What i’m finding now is that the run-time of the GPU scales exactly as N^2 as expected. The sequential code scales very strangely however… For low N in behaves as expected (N^2), but suddenly at large enough N it starts scaling exactly as N^4…!

This is why the speedup factor blows up, but i have NO idea how the sequential code starts scaling as N^4…

EDIT: And the specific N where the change happens depends on end_time (i.e. how long the outer loop runs for)…

Because the scale of your problem is such that all your data is expected to fit inside L1/L2 caches. It will become memory bound if N>10^6.

The caches on the GPU are really that high?

Anyway, how come i get the same performance with double and single precision then if the computation is the bottleneck? (The same program compiled with -arch sm_20, and with no -arch option. The latter case gives the “demoting to float” warning. The former does not.)

No, but the CPU caches are. So you will see a large increase in runtime once the caches overflow on the CPU, which might somehow look like N^4 scaling if you don’t have enough data points for very large computations.

Which doesn’t explain the initial finding of unlikely high GPU vs. CPU speedup though. Coming back to seibert’s question: Where do you store the results of the program run, so you can plot them after the program finished?

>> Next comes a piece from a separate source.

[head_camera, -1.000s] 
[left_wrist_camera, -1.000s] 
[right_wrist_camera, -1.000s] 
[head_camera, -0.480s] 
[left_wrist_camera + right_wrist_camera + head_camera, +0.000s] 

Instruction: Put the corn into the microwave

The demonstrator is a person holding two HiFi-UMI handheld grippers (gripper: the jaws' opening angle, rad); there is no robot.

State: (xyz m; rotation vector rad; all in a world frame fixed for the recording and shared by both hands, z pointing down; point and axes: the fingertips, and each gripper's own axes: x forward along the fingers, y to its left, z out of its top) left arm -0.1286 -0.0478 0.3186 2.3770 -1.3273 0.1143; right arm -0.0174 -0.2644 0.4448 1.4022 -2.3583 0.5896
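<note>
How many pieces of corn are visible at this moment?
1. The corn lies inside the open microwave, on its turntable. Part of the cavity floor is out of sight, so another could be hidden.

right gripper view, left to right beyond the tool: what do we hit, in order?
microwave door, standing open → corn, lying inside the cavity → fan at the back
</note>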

But if the memory latency suddenly increases, the total runtime should still scale as N^2 shouldn’t it? I would expect a jump in the factor “a” in a*N^2, but not a change in the scaling power.

I would say this is very connected with the very high speedup factor of GPU vs CPU, since the GPU runtime scales as N^2 as far as i have checked. If the CPU runtime by som error scales as N^4 then of course the speedup factor becomes artificially high.

Where do i store the results? On the hard drive, if that’s what you’re asking… The writing to disk takes no time at all though, compared to the computational loops.